All the training data contains data points with positive or negative scores. However, in my test data, there are a few points that return score = 0. How should I measure the precision and recall in this scenario where some points can't be classified into any class?


[additional information from a comment below] I faced this in a sentiment classification task. The normalized scores are in the range [-1,1], with 0 being the score for documents with no sentiment. It so happened that I had no neutral documents in my training data, but in the test data, some documents returned a score of 0.

Best Answer

It's useful to keep in mind that precision/recall are inherently tied to a particular state or label of interest. In information retrieval that label might be "relevant" as opposed to "not relevant," whereas in cancer that label might be "malignant" as opposed to "benign."

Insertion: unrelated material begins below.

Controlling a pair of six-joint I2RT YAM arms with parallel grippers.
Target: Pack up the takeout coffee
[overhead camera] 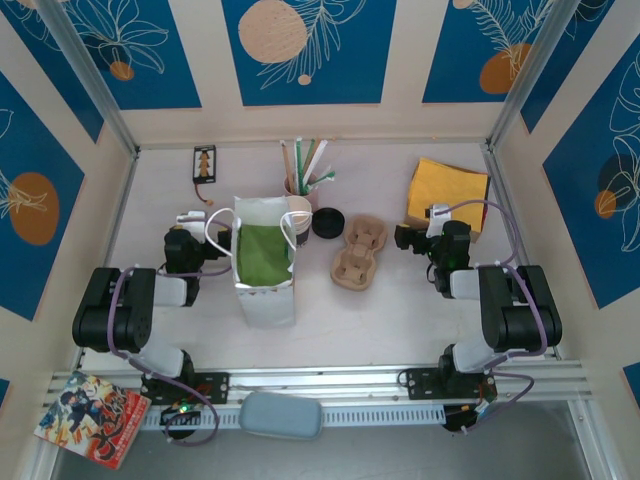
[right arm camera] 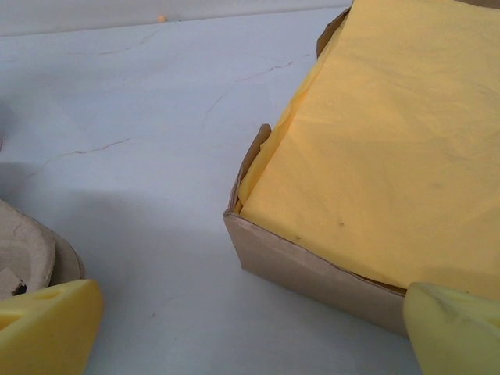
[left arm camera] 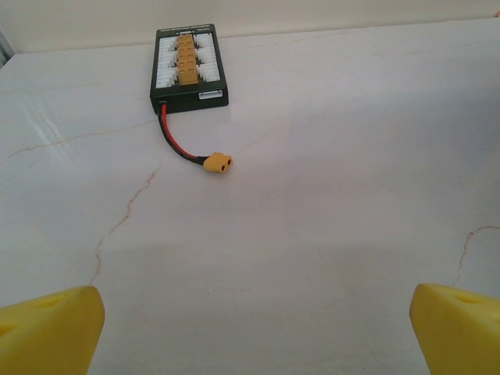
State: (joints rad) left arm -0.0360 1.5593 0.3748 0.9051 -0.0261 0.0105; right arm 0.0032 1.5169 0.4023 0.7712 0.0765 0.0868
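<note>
- Takeout coffee [overhead camera: 327, 222], apparently black-lidded, stands untouched left of the right gripper [right arm camera: 250, 336]; that and the left gripper [left arm camera: 250, 336] gape empty
- Step: approach, by my judgement; next, reach left, clasp it upright

Left arm [overhead camera: 115, 310]: elbow folded back on the outer left side, forearm reaching forward and away from the base.
Left wrist [overhead camera: 182, 248]: held low, seemingly about level.
Left jaws: spread wide, yellow pads [left arm camera: 47, 328] in the lower corners of the wrist view, nothing between them.
Right arm [overhead camera: 515, 310]: folded in mirror image on the right side.
Right wrist [overhead camera: 450, 250]: low, angled slightly inward.
Right jaws: spread wide, yellow pads [right arm camera: 47, 324] far apart, holding nothing.
</note>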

As @Thomas Jungblut mentions, it would be valid to treat this not as a binary classification problem ("A" or "B") but instead as a multiclass classification problem ("A," "B," or "Unclassified"). There are other metrics besides precision/recall that can be of interest in multiclass classification. However, if you insist on precision/recall then you must pick your label of interest and then this sort of becomes de facto binary classification once again. You have various options for how to frame the problem ("A" vs "B or unclassified" is not the same as "A or unclassified" vs "B", etc.). However, effectively these are the same as simply picking a default label.

Since you seem to impart special meaning to the classification score of 0, it seems that perhaps it would be appropriate to also apply some domain knowledge or some knowledge of the specific classification algorithm being used. In the general case there's nothing really magical about a score of 0, but perhaps you really have a specific problem in mind where this is not the case.